Library Improvement

[danopz]

Motivation: I wanted to build a PSR-7 compliant Swagger Validation and searched for some libraries I can use for this. So I found this library and looked a bit through the code and made a simple test yet. I wanted to try to write an adapter to use PSR-7 requests for validation but this is nearly impossible/very hard with the current implementation. So I made a list what could improve the validator for the future. The following list was just hacked together in a few minutes and without much thinking about it, so it could miss something or could contain pointless stuff and is just my first opinion.

• get rid of monolithic classes like SwaggerValidator\Common\Context
• use DI together with interface type hints instead of implementations
  • get rid of static calls
  • get rid of singletons
• use PSR-3 for (real) logging stuff
• use 'use statements' instead of FQNS in code
• allow constructing of the definition with object/array - don't force to use a path to the json file
• add classes(interfaces) for request and response to not directly use global php variables
  • we could add implementations that use the globals
  • we even could use PSR-7, since this is the new standard way to handle requests and responses in php frameworks
• do we still need the phar and the autoloader?

What are your thoughts @nabbar ?

[nabbar]

Hi, some of your feature will be present in the release 1.4. But first understand that this capabilities will still stay on the code :

• the full capabilities of override all the class (except collection)
• a context class that allow to having the all information about a event (error, succes, wrong openapi schema, ...)
• lib driven by the schema and not a lib who use the schema

The logger PSR 3 compliant / data collector PSR 7 compliant are sure plannied to be in milestones 1.4 In add, I work on technical documentation about this validator. This is a major less in this current library

The phar / autoloader was here to allow to be implment in old php application who's not compatible with composer version restriction. I think the phar will stay but the autoloader will use the composer loader.

In the next 1.4, a major thing will change : the code will be rewrite in native PHP 7. For use in PHP release before PHP 7, users must stay in release 1.3.x version.

[nabbar]

Other thinks : globals are not used except some magic globals to having a default method to load data, but this will extract in a default data collector dedicated class who's must be override by user when implement the libs.

[danopz]

the full capabilities of override all the class (except collection)

Of course you theoretically can extend the existing classes and override the methods, but that doesn't help at all. Especially the current Context class is nearly impossible to override because of this big codebase and the codebase is inherits from, but the thing is all the validation stuff requires to add an instance of the this exact implementation instead of clean interfaces. Also there are some static calls in the implementation to other implementations which everyone needs to override for own implementations.

a context class that allow to having the all information about a event (error, succes, wrong openapi schema, ...)

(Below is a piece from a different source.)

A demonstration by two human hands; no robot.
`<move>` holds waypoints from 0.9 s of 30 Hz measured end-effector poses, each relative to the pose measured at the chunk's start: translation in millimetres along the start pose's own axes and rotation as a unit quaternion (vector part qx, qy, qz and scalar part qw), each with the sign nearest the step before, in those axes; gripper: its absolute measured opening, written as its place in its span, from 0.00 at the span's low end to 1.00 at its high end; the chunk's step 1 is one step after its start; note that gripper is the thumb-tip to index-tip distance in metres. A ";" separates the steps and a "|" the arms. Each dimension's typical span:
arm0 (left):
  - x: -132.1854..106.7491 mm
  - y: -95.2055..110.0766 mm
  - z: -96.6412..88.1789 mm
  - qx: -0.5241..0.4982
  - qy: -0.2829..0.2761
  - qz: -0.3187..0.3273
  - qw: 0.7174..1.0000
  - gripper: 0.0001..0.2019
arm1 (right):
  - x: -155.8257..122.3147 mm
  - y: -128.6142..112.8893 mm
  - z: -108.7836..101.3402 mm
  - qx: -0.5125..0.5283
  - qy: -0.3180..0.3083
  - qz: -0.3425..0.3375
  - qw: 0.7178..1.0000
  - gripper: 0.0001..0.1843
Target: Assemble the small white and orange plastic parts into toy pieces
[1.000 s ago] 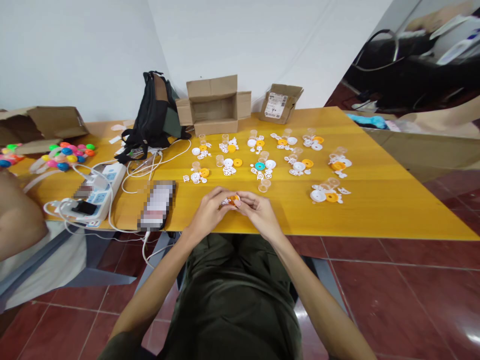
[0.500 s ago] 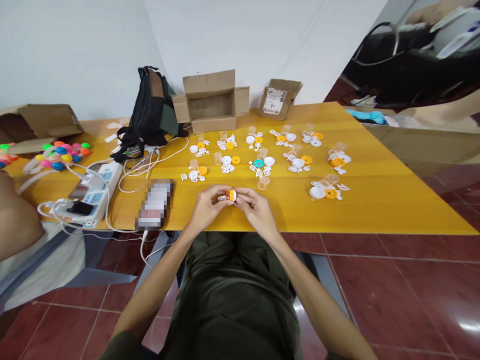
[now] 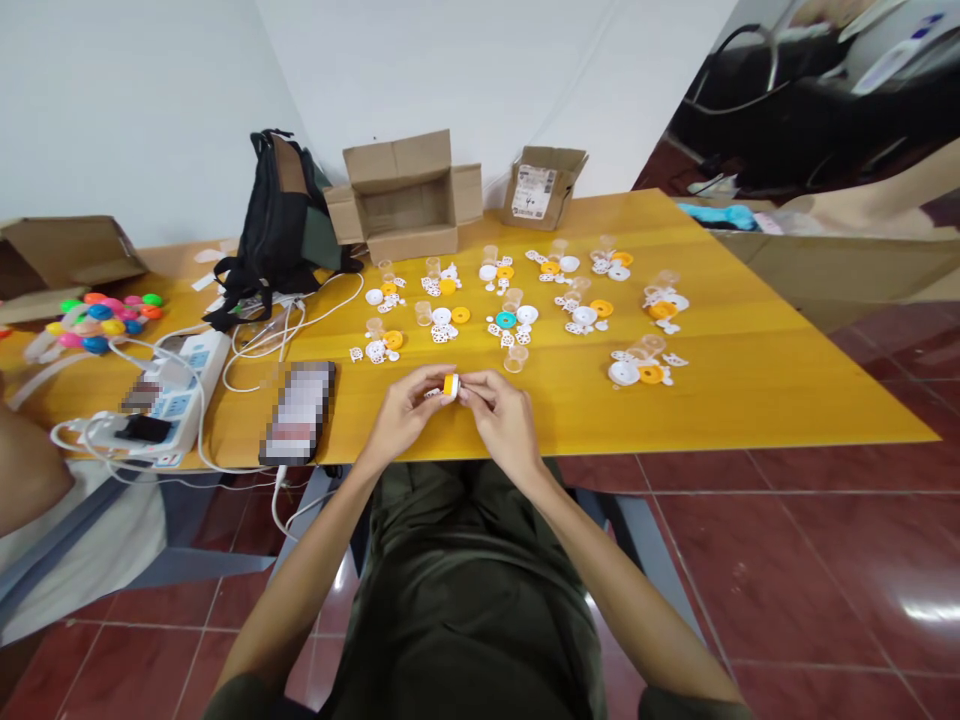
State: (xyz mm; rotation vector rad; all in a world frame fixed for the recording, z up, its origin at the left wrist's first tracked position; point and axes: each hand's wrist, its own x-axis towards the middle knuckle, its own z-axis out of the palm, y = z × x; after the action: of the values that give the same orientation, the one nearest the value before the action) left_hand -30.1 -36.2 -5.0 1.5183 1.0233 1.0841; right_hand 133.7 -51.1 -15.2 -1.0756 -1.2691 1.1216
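Observation:
Between my two hands, just above the table's front part, is a small round plastic piece (image 3: 451, 386), orange on its left side and white on its right. My left hand (image 3: 407, 410) is closed on its orange side, with fingers and thumb pinching it. From the other side my right hand (image 3: 501, 412) pinches at the white face; whether a smaller part sits between those fingertips is hidden. A bit of white patterned plastic (image 3: 433, 393) shows by my left fingers. Beyond my hands lies a clear cup (image 3: 516, 359), near a teal disc (image 3: 505, 320) and white discs.
Several small groups of orange discs (image 3: 460, 315), white parts and clear cups spread over the yellow table (image 3: 720, 400). A phone (image 3: 298, 412), power strip (image 3: 191, 385) and cables lie left. Behind stand a backpack (image 3: 281, 220), open carton (image 3: 409, 200) and small box (image 3: 541, 190). Another person's arm (image 3: 30, 460) is at left.
The round piece has turned slightly between my hands, showing its orange and white edge more side-on. My right fingers have shifted on its white side. The whole view has moved a little.

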 end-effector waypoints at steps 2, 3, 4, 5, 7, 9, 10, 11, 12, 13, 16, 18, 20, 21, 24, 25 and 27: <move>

For me those are no events or some kind of context, they are just validation states, happened on checking request/response against the provided schema.

lib driven by the schema and not a lib who use the schema

I don't really understand this one.

data collector PSR 7 compliant are sure plannied to be in milestones 1.4

Sounds good.

but the autoloader will use the composer loader

How should it use it? If we go all in for the Composer autoloader we dont need the custom one at all.

In the next 1.4, a major thing will change : the code will be rewrite in native PHP 7.

This is not a valid SemVer change. If you rewrite the major codebase or, like this one, drop PHP5 there must be a new major instead of new minor.

this will extract in a default data collector dedicated class who's must be override by user when implement the libs

Would be ok for me if there is not 'a class we must override' but an interface with a default implementation for $_POST, $_GET etc and can be implemented and injected.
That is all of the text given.